Моя мама была общественницей, в ее обязанности входило распределение талонов на одежду. Со слов мамы знаю о таком эпизоде: встретив ее как-то во дворе, Владимир Владимирович обратился с просьбой помочь получить талон на ботинки – его 46 размера в магазинах не было.
Мама выполнила просьбу поэта, и ботинки для него изготовили на заказ.
Хочу заметить, что при талонной, карточной системе в СССР я прожила довольно длительный период. Рядом с нашим домом, в Лучниковом переулке, был магазин, в котором по талонам мы отоваривались крупой, сахаром, хлебом. Помню такую деталь: если продавец отмечал в талоне покупку простым карандашом, а не чернильным, то некоторые этим пользовались, потому что отметку можно было стереть и получить товар второй раз.
Трудно жилось и во время войны, и после нее. В эвакуацию я попала в Казань, где стала студенткой авиационного института. Почти все мужчины были на фронте, а женщины, во многом заменявшие мужчин, не очень-то рвались на работы, особенно в колхозы, – не хотелось работать за палочки. Нас, студентов, посылали в деревню скирдовать хлеб. За один трудодень обещали по два килограмма пшеницы, но обманули: выдали по килограмму, а колхозницам всего по 100 граммов за трудодень. Помню, что я получила 47 килограммов пшеницы, но воспользоваться ею в Казани не смогла, так как заболела брюшным тифом. Вылечившись, перевелась из КАИ в МАИ и заработанное привезла в Москву. Всю зиму наша семья держалась благодаря моей пшенице: сначала пшеничную крупу слегка отваривали, потом пропускали через мясорубку, далее доваривали и ели эту мягкую, набухшую кашу.

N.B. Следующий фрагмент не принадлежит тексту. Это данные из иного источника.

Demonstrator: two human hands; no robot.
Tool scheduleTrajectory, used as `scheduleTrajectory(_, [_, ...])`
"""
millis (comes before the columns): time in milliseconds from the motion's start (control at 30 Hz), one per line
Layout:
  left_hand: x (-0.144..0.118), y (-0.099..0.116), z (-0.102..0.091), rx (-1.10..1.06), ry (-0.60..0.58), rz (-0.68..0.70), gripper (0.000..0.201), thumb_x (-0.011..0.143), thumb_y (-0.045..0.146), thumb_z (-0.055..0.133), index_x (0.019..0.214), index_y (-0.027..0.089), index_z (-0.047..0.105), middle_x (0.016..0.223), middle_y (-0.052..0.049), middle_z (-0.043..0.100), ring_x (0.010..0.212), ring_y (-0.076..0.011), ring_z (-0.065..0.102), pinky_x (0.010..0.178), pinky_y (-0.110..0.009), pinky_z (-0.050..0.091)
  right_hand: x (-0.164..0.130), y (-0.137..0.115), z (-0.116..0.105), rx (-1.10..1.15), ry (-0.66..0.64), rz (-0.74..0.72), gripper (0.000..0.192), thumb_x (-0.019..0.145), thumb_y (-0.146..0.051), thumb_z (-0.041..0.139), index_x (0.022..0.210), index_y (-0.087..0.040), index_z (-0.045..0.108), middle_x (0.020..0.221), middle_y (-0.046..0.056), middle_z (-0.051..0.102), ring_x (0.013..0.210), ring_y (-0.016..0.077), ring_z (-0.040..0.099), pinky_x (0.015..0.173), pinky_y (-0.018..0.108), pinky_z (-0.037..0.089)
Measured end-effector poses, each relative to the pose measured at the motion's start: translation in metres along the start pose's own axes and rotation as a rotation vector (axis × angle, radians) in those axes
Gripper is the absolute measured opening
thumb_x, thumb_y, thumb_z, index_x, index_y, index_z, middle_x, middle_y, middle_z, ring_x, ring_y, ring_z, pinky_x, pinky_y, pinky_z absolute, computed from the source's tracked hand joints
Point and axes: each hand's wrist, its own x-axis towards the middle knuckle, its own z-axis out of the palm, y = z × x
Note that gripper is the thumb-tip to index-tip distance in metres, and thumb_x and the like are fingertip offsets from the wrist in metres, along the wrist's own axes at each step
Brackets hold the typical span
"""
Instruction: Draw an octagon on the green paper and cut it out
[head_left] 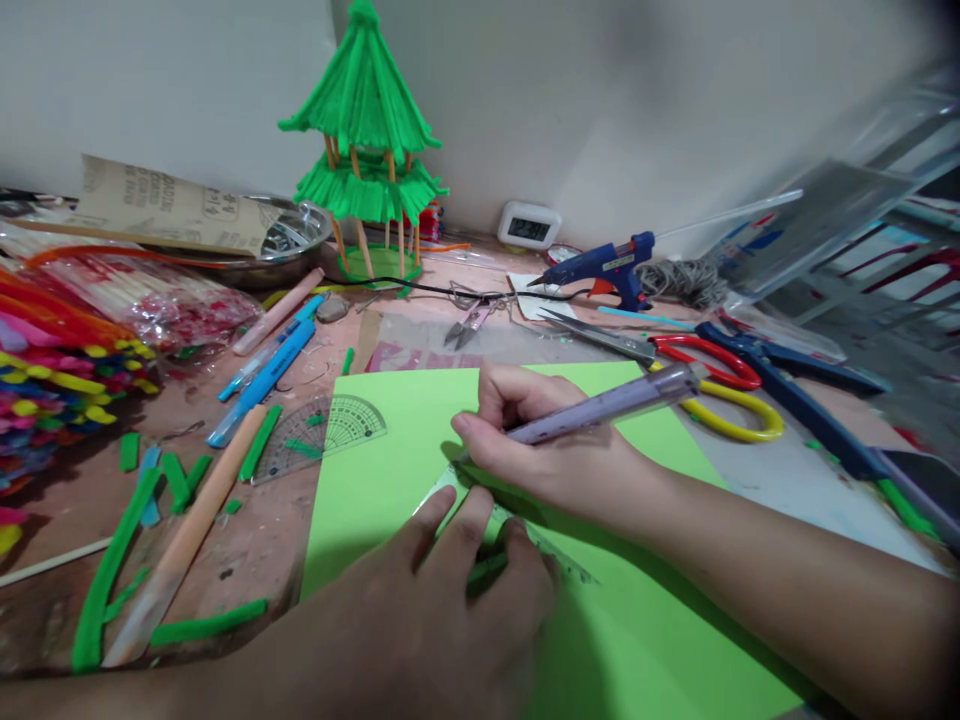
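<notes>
On a sheet of light green paper (645, 620), my right hand (555, 430) grips a purple pen (600, 405), its tip down near the paper. My left hand (457, 590) lies just below, fingers spread and pressing on a clear set square (566, 560). Much of the set square is hidden under those fingers. The pen tip is close to the set square's upper corner. A clear protractor (322, 435) overlaps the paper's left edge.
Behind stand a green pagoda-like model (367, 180), a white digital clock (529, 225) and a blue glue gun (600, 268). Scissors (720, 362) and blue-handled pliers (802, 400) lie right. Left are blue pens (262, 380), green offcuts (120, 560) and colourful pipe cleaners (60, 390).
</notes>
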Motion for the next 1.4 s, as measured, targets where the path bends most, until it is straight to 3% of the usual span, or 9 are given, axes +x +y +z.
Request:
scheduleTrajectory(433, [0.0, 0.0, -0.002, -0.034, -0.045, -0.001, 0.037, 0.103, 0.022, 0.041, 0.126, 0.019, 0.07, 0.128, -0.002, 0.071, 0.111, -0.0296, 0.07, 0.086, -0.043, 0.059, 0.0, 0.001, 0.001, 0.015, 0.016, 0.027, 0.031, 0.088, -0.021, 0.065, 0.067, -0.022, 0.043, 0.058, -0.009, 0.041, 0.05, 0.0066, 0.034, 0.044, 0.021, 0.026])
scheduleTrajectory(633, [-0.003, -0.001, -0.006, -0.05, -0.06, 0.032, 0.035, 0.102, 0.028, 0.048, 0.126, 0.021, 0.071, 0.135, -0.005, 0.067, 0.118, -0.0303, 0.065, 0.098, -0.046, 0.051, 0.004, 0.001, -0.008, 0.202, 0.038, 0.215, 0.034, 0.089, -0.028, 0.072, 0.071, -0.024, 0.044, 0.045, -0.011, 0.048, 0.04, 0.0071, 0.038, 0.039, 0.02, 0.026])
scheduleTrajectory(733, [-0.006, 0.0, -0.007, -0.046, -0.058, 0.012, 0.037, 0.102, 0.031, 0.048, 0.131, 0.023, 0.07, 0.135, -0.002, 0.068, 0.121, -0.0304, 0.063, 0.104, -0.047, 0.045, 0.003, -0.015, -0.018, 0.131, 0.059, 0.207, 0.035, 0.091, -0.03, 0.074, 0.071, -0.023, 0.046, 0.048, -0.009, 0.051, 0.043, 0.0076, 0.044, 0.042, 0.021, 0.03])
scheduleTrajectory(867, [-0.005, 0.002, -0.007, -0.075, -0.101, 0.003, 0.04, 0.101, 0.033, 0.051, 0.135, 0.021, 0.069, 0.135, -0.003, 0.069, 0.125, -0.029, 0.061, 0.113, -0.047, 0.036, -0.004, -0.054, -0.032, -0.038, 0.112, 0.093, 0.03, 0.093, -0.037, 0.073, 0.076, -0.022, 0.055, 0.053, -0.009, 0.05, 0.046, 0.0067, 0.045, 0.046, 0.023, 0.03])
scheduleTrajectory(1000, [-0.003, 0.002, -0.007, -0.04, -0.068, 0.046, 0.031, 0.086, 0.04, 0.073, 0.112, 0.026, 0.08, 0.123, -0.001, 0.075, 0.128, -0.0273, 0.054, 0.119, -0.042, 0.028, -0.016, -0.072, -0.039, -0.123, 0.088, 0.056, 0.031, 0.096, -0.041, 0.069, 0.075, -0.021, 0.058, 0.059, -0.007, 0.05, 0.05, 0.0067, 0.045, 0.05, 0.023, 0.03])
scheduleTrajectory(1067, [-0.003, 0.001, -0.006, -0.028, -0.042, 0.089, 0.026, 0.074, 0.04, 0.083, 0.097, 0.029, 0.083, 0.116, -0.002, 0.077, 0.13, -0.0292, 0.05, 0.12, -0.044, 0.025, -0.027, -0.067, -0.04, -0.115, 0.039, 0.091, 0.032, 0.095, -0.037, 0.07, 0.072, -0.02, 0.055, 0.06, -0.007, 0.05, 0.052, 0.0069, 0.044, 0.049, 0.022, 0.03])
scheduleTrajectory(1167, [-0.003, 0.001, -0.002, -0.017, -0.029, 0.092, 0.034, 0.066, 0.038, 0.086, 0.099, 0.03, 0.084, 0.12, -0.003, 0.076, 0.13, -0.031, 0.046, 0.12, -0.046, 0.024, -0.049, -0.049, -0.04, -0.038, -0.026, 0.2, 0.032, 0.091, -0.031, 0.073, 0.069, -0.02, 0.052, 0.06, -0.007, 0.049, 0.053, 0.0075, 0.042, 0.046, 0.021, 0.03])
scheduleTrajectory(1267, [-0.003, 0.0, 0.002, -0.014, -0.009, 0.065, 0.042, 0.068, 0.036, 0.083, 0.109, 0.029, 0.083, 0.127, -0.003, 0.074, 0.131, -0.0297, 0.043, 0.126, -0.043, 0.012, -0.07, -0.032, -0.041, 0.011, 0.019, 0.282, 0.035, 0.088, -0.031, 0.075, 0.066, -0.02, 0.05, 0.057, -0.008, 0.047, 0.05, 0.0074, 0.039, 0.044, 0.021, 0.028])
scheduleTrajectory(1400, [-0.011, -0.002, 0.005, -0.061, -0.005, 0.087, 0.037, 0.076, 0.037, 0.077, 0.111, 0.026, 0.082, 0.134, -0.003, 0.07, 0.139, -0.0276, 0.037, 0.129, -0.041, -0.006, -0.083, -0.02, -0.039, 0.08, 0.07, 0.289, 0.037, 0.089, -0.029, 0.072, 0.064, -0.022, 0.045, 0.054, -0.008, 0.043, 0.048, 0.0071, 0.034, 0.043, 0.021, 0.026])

Хочу сказать, что мой трудовой стаж начался еще до поступления в институт. В Казани я работала на мыловаренном заводе имени Вахитова, в цехе туалетного мыла. Мы делали туалетное мыло только одного сорта – розовое цветочное. Специальность называлась смешно – «колбасница». В мои обязанности входило резать проволокой на 100-граммовые куски выходящую из специальной мясорубки ленту мыльной массы и складывать их в ящик. Между прочим, я не согласна с теми, кто утверждает, что в годы после войны в стране не было никакой парфюмерии. На полную мощность работала знаменитая фабрика «Новая заря», выпускавшая любимые женщинами духи «Красная Москва». В гостинице «Москва», которую недавно сломали и потом заново отстроили, находился парфюмерный магазин «ТЭЖЭ», торговавший разнообразными товарами для женщин. На прилавках стояли духи не только «Красная Москва», но и «Белая сирень», «Ландыш серебристый», «Кармен» и разная другая продукция фабрик Москвы и Ленинграда. «Новая заря» была основана, между прочим, еще до революции французом Коти. Причем дамам угождали – духи делились на стойкие и нестойкие. Стоили они по тем временам недорого, в пределах трех-пяти рублей. Особенно популярной была пятирублевая «Белая сирень», за которой тогда очень гонялись.